What to work on: An unaltered copy of the listing below is required.

Information shown:
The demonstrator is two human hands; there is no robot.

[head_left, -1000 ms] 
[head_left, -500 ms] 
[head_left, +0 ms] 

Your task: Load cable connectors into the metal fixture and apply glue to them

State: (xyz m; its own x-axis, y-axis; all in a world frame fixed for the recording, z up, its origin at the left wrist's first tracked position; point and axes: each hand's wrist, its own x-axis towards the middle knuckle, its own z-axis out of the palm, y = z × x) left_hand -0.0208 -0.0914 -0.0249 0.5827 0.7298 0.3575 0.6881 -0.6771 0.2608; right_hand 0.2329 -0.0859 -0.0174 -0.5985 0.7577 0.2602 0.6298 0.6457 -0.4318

Answer:
The demonstrator is two human hands; there is no robot.

[head_left, -1000 ms] 
[head_left, -500 ms] 
[head_left, +0 ms] 

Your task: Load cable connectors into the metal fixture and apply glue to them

State: (xyz m; its own x-axis, y-axis; all in a world frame fixed for the recording, z up, its origin at the left wrist's first tracked position; point and axes: each hand's wrist, its own x-axis towards the middle knuckle, its own z-axis out of the palm, y = z × x) left_hand -0.0208 -0.0914 -0.0249 0.5827 0.7298 0.3575 0.6881 -0.6771 0.2608; right_hand 0.2329 -0.0859 -0.0174 -0.5985 0.7577 0.2602 0.6298 0.6457 -0.4318

There is nothing more to add to the answer.